### The problem
Where does the string "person" occur in the records? Copy each line that holds it.

### Data provided
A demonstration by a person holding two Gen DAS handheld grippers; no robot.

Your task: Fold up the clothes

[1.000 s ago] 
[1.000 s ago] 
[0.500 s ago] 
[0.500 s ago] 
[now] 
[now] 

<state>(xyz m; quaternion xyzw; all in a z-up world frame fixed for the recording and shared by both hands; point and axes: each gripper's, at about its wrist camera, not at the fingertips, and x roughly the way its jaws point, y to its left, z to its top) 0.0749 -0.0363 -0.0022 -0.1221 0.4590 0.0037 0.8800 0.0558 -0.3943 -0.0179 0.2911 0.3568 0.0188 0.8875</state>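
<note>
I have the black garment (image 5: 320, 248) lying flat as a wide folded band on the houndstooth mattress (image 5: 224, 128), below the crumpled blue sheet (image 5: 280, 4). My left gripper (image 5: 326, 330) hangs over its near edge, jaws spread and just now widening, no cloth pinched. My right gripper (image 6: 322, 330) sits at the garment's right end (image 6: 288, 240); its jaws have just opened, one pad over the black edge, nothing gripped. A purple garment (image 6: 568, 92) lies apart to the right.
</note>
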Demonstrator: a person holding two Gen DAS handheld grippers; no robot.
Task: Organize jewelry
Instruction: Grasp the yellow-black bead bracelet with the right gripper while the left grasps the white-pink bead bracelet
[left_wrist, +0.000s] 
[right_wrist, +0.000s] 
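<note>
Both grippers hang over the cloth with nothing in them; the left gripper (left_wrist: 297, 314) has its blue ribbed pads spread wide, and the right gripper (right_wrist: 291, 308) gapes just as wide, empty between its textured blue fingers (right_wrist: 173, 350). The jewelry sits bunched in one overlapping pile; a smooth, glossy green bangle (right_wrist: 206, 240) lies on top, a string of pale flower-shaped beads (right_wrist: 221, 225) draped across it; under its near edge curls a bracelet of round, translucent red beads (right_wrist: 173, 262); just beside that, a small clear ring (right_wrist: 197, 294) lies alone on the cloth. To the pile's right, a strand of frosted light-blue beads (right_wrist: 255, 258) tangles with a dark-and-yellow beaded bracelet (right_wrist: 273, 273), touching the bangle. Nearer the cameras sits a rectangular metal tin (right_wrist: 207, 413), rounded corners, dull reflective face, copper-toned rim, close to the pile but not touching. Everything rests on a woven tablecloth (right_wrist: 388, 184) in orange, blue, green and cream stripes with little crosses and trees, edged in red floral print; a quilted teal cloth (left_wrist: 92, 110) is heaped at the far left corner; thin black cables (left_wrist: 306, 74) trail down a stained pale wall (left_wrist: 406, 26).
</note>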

### Response box
A demonstration by a person holding two Gen DAS handheld grippers; no robot.
Demonstrator: a person holding two Gen DAS handheld grippers; no robot.

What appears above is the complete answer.